▸ **TASK TO CARRY OUT**
Copy out lines with the word "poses" from the material that follows.
########
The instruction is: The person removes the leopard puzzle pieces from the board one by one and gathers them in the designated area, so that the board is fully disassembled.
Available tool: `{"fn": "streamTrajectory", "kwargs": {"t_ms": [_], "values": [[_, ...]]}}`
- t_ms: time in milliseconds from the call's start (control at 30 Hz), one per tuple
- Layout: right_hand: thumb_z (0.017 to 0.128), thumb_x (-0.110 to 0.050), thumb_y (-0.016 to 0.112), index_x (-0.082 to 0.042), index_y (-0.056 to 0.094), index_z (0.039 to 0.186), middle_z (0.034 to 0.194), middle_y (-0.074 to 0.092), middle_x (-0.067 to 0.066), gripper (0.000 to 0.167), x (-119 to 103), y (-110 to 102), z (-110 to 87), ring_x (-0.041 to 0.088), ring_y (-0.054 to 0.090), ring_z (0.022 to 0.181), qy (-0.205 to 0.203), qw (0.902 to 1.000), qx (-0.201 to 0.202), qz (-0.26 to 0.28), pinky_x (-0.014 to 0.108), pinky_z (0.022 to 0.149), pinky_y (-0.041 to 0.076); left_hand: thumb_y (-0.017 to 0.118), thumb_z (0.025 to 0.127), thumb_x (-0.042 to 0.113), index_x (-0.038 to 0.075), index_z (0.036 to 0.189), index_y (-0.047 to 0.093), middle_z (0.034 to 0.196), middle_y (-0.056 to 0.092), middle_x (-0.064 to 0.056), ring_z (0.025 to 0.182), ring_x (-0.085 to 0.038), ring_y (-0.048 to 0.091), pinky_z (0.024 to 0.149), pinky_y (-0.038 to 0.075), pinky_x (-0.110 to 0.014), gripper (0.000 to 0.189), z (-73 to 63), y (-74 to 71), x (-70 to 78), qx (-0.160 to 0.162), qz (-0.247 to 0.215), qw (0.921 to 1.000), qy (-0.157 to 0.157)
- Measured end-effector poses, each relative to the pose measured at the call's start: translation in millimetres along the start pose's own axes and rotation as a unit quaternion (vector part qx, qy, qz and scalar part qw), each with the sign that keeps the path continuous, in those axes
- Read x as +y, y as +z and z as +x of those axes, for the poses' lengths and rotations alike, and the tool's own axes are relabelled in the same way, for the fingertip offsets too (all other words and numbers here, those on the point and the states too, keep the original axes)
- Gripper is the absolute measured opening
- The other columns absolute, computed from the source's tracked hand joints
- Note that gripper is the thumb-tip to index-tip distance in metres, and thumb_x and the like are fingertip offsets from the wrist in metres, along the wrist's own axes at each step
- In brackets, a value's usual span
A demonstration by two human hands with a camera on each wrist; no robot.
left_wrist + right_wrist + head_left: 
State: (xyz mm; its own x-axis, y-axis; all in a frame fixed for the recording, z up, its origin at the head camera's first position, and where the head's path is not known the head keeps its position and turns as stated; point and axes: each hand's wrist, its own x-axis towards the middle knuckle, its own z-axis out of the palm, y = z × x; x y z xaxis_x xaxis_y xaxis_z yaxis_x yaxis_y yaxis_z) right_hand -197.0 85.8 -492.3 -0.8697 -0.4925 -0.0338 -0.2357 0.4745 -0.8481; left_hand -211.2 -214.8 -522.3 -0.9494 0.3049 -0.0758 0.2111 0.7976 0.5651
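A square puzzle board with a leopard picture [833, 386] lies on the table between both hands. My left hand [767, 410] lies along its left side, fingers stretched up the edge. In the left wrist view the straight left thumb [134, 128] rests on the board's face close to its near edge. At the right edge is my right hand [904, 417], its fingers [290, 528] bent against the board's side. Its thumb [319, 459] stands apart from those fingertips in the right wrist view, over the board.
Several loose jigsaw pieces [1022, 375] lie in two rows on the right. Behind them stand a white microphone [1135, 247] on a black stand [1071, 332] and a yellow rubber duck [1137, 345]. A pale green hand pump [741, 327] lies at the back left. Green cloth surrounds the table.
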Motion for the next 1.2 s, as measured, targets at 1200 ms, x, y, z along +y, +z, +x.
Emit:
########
▸ **REPLY TO THE TASK**
- Measured end-effector poses, each relative to the pose measured at the call's start: translation in millimetres along the start pose's own axes and rotation as a unit quaternion (vector part qx, qy, qz and scalar part qw), each with the sign that keeps the path continuous, in those axes
- Read x as +y, y as +z and z as +x of those axes, for the poses' lengths and rotations alike, and the tool's own axes are relabelled in the same way, for the fingertip offsets too (all other words and numbers here, those on the point and the states too, keep the original axes)

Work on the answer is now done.